RUSAL, one of the world’s largest aluminium producers, has developed an artificial intelligence-based technology for container control. This innovation significantly reduces the time required to dispatch containers from the terminal for loading with finished products.
{alcircleadd}The technology, developed by RUSAL’s Engineering Department, is currently being tested at one of the container terminals at the Krasnoyarsk Aluminium Smelter (KrAZ). It involves creating a virtual twin of the terminal, where machine vision and high-precision positioning systems recognize and track containers. The system records the location and identification numbers of all containers awaiting loading with aluminium.

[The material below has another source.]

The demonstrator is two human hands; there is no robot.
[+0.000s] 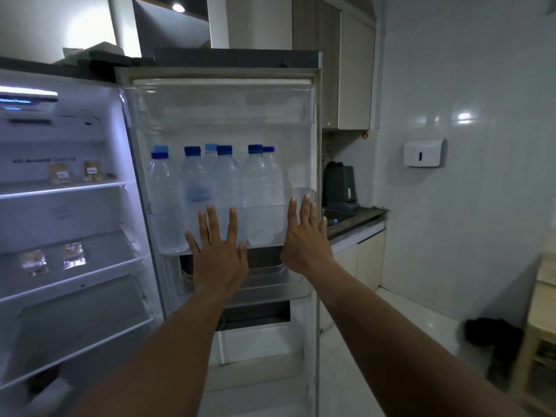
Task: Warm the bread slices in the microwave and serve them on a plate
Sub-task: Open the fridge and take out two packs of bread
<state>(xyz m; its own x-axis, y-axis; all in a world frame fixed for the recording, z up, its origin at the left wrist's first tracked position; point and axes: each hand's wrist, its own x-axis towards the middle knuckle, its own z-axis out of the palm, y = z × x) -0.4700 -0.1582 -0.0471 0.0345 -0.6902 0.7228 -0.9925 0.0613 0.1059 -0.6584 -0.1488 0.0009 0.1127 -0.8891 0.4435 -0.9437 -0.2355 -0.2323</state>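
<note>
Two bare hands are reaching up in front of the open fridge door [222, 109], both with fingers straight and spread, holding nothing. The left hand [218, 260] is hovering over the lower edge of the door's bottle shelf, where a row of blue-capped water bottles [228, 188] is standing. The right hand [305, 239] is nearer the door's outer edge, just beside the last bottle. Whether either palm is touching the door cannot be told. Left of the door, inside the lit fridge compartment, two small yellowish packets [61, 173] are sitting on an upper shelf. Two clear-wrapped packets [72, 254] are lying on the shelf below, well apart from both hands. All four are too blurred to tell whether they hold bread. Right of the door, a dark appliance [340, 185] is standing on a countertop [358, 221], and a white dispenser [424, 153] is hanging on the tiled wall.
</note>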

This project won the ComNews Awards—best Solutions for the Digital Economy 2024 in the “Best Digital Logistics Solution” category. The award ceremony took place on December 6, 2024, in Moscow.
"This project has proven its effectiveness; it is part of a large set of measures aimed at increasing the shipment of aluminium in containers by 60 per cent in the next two years. Containers provide the best cargo safety, maximum speed and convenience of logistics, especially in multimodal transportation. Considering the huge production volumes of KrAZ, such a significant increase in shipment would not be possible without the digitisation of processes. To achieve this goal, we also built a flat concrete platform nearby the terminals for multi-level storage of containers, the construction of another one is planned for next year," said Vadim Ivanov, Commercial Director of KrAZ.
RUSAL is implementing numerous projects to digitise its production processes, utilising neural networks, machine vision, and big data analysis. Artificial intelligence helps the company’s employees minimise routine tasks, saving time while improving the accuracy and efficiency of technological processes. The company’s success in digitalisation plays a crucial role in promoting the potential of artificial intelligence and its practical applications.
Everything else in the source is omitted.